GOAL OF THE EXERCISE: Both the line containing "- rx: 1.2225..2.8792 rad" and the line containing "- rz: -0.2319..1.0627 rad" belong to the span. Output exactly that span from the listing below, and nothing outside it.

EXERCISE INPUTS:

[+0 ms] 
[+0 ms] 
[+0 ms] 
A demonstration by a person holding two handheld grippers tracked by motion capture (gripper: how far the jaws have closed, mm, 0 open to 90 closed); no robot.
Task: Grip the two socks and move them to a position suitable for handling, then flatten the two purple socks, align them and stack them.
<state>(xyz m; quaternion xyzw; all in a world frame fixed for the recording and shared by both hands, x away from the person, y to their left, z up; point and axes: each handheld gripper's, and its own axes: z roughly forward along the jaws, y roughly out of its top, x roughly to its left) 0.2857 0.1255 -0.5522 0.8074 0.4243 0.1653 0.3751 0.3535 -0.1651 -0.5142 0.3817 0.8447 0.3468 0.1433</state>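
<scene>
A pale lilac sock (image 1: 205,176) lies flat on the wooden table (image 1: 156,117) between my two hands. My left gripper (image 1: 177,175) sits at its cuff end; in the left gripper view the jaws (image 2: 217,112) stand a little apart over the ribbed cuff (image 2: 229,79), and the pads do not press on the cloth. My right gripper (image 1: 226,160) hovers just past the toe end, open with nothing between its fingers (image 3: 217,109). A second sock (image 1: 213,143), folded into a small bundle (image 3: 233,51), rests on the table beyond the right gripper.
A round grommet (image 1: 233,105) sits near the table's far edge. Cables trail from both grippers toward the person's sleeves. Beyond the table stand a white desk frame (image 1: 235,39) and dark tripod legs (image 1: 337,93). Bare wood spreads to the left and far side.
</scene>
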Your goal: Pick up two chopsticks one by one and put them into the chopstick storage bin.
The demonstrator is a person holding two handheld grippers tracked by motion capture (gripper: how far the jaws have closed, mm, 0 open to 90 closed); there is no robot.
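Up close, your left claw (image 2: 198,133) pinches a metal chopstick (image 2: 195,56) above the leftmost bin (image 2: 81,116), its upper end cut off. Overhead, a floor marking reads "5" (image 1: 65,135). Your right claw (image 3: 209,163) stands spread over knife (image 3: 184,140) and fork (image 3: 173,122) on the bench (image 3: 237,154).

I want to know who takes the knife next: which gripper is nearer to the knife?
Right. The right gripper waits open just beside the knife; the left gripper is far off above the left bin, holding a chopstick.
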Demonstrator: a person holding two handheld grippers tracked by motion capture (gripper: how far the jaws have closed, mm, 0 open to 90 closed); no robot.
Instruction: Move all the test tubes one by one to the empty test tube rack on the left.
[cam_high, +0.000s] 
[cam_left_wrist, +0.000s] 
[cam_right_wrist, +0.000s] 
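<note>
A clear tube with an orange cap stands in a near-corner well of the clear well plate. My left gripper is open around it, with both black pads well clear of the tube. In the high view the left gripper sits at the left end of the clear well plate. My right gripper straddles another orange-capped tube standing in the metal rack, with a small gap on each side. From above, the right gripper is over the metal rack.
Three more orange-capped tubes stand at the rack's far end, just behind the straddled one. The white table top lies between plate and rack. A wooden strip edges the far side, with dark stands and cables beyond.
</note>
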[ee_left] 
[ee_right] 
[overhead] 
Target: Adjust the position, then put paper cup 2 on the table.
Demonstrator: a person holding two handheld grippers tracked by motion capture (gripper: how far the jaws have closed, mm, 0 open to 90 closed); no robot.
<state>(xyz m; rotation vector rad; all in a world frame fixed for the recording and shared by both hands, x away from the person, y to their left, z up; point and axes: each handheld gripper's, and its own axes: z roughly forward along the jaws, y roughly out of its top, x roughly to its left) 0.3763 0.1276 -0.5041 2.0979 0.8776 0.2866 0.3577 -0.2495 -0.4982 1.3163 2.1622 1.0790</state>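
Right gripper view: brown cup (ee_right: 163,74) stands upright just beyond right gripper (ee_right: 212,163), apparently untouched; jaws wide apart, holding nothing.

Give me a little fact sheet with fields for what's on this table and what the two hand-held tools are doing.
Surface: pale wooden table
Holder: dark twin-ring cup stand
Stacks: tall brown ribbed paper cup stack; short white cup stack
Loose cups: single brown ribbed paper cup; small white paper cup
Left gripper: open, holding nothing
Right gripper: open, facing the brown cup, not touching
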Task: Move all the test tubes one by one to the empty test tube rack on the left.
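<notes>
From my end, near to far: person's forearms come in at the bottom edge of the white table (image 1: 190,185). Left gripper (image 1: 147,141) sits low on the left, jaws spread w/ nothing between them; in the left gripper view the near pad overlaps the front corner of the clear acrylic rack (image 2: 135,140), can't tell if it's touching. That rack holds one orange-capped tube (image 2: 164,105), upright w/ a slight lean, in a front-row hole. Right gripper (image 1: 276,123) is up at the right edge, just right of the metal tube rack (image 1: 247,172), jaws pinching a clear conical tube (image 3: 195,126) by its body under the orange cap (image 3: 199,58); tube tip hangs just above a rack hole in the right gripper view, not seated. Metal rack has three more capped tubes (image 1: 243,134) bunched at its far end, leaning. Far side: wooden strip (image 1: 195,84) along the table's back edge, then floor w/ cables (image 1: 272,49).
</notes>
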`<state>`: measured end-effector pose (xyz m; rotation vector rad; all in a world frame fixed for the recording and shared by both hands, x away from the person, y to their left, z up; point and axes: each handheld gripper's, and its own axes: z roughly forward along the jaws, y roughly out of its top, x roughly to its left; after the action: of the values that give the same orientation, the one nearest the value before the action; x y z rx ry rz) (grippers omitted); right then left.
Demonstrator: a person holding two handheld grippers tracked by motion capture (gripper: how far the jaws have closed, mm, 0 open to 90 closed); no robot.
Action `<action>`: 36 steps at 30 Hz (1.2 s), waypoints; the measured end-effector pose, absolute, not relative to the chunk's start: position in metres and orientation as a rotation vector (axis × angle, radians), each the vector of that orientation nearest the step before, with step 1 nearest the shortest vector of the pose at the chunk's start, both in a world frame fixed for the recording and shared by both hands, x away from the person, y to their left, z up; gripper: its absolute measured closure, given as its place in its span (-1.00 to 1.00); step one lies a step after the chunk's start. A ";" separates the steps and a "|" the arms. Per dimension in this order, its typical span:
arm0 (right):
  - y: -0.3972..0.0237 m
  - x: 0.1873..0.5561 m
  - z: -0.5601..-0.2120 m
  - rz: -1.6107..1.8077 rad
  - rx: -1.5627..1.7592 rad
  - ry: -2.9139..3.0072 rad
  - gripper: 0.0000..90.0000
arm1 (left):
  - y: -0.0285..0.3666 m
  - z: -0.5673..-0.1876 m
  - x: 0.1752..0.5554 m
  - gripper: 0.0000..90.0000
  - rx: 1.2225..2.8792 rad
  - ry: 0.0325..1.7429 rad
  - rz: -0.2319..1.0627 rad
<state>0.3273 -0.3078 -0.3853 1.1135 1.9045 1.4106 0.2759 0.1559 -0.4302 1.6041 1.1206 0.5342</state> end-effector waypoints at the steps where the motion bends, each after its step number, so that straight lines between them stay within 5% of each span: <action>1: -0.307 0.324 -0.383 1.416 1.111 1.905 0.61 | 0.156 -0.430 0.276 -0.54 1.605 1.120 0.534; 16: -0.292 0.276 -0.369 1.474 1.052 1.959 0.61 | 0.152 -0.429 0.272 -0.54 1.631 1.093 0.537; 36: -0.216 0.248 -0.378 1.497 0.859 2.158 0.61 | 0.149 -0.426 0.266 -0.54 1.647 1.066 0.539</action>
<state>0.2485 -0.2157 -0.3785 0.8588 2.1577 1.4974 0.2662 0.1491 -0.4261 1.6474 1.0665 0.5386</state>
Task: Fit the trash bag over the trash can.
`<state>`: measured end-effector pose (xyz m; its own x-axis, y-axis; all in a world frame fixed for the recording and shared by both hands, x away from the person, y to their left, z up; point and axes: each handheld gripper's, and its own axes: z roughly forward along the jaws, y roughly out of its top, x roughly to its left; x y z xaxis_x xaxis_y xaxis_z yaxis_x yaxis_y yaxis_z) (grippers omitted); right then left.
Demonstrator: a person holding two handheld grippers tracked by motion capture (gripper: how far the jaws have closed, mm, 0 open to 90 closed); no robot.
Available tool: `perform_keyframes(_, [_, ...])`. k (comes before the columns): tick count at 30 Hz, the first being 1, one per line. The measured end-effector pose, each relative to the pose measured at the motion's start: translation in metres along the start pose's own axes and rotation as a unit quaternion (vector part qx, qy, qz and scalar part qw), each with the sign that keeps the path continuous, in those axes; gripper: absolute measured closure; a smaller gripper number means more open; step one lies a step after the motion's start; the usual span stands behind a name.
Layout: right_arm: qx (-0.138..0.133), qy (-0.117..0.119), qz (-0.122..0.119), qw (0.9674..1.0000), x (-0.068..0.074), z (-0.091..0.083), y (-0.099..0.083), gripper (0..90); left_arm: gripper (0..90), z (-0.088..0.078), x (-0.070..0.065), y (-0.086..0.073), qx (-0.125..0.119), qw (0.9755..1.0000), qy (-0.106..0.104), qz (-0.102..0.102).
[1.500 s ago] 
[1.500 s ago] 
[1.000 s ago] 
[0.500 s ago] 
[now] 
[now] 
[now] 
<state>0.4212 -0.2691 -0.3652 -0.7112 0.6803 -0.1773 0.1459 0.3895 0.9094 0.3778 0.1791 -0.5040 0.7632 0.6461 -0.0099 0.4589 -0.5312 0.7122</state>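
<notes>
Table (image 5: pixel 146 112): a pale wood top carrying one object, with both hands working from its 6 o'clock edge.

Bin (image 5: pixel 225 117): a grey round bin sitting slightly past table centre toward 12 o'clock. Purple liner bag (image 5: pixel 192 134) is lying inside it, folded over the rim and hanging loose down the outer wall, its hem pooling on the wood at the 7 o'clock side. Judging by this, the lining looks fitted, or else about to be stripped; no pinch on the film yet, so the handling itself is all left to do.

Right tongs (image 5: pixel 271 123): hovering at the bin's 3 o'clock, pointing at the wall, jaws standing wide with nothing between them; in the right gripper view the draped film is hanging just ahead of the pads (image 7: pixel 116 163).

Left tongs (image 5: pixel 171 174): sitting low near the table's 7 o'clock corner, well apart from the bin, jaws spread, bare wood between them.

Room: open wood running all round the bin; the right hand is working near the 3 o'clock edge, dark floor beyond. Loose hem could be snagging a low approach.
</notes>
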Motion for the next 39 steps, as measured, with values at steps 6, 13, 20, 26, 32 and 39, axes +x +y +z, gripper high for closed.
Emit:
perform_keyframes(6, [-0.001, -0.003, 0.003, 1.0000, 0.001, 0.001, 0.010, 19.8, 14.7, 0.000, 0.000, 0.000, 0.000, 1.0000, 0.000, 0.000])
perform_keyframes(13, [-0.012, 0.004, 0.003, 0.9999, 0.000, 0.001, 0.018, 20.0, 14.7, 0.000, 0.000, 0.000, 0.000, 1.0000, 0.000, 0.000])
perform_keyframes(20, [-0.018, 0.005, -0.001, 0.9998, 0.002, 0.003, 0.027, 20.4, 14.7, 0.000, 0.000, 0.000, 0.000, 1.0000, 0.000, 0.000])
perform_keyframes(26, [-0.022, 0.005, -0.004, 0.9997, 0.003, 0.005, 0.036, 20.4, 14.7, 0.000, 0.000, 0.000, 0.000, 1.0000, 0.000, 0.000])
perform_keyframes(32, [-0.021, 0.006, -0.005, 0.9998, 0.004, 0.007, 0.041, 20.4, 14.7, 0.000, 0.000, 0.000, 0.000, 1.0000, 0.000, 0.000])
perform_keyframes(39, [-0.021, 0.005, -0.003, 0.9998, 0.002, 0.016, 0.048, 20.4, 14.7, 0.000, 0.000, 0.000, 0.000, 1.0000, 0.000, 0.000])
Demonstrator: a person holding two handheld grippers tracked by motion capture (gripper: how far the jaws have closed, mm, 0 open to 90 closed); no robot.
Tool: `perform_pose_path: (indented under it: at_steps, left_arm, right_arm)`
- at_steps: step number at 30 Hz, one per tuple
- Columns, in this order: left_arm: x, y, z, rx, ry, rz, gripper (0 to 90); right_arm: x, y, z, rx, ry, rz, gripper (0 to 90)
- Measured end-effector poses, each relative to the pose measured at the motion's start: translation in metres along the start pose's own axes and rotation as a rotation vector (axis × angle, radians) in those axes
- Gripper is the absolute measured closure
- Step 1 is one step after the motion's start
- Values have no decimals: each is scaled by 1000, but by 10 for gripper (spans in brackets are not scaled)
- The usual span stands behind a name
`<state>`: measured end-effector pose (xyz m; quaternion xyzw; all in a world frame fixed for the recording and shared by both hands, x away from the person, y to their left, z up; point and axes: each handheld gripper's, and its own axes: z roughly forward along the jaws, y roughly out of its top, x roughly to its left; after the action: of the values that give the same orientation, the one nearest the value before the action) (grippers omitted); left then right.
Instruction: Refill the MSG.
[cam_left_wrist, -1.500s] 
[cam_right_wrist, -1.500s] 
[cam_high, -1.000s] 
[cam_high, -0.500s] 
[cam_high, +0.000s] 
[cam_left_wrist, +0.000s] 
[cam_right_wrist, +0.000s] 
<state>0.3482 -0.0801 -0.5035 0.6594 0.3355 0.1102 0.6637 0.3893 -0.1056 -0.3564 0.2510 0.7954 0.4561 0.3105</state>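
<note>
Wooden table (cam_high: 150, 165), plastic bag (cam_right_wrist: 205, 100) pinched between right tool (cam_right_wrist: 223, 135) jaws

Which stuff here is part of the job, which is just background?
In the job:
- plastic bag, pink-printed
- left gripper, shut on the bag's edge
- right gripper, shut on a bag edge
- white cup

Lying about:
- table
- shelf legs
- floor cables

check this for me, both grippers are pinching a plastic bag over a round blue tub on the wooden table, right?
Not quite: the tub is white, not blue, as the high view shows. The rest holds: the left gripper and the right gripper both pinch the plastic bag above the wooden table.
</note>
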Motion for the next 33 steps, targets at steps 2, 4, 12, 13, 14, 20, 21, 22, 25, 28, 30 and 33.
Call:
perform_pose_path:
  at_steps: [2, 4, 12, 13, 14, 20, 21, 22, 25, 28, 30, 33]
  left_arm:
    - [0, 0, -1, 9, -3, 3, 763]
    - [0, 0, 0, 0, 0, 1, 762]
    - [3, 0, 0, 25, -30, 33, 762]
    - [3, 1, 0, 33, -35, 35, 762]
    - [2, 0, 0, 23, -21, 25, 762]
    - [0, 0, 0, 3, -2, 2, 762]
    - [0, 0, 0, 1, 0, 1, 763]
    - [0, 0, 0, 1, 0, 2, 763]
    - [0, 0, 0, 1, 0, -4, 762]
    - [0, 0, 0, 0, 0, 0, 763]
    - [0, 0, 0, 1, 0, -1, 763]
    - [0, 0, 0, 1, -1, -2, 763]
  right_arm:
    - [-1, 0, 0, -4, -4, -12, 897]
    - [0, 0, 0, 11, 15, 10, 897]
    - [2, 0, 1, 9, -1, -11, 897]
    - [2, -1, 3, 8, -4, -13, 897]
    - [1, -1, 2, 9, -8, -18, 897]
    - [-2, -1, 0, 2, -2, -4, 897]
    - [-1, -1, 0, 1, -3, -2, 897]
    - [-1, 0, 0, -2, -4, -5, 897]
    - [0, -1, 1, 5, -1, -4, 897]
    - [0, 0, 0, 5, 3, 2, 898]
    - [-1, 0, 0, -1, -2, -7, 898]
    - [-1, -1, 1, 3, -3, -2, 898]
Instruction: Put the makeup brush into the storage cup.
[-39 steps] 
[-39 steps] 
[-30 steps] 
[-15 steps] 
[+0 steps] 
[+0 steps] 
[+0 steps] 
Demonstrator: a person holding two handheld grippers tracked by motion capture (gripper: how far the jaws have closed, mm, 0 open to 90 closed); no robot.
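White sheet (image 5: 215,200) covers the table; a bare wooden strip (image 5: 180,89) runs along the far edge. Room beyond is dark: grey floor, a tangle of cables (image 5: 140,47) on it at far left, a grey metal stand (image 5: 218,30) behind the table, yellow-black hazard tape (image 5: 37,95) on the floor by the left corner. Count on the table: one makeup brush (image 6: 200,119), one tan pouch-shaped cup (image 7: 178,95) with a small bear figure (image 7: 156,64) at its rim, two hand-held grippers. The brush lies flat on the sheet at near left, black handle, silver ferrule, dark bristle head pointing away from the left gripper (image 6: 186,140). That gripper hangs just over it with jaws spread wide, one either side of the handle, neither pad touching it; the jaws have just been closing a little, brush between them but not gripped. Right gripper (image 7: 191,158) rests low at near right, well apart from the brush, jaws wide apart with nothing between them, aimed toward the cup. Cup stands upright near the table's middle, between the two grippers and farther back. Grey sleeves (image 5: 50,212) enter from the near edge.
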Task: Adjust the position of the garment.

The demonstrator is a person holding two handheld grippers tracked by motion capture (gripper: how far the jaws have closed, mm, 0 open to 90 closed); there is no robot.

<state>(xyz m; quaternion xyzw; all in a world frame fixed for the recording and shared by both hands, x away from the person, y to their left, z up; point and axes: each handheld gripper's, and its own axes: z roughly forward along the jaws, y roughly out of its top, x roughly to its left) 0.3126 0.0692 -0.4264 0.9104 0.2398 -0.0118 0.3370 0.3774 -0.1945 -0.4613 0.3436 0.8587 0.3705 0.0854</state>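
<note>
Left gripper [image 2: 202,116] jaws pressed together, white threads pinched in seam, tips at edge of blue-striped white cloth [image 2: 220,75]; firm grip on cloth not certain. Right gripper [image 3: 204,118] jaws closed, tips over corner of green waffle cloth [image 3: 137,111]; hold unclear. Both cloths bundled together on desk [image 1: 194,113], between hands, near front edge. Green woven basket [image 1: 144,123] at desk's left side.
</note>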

WRITTEN ANSWER:
  - rx: 1.2225..2.8792 rad
  - ry: 0.0325..1.7429 rad
  - rz: -0.2319..1.0627 rad

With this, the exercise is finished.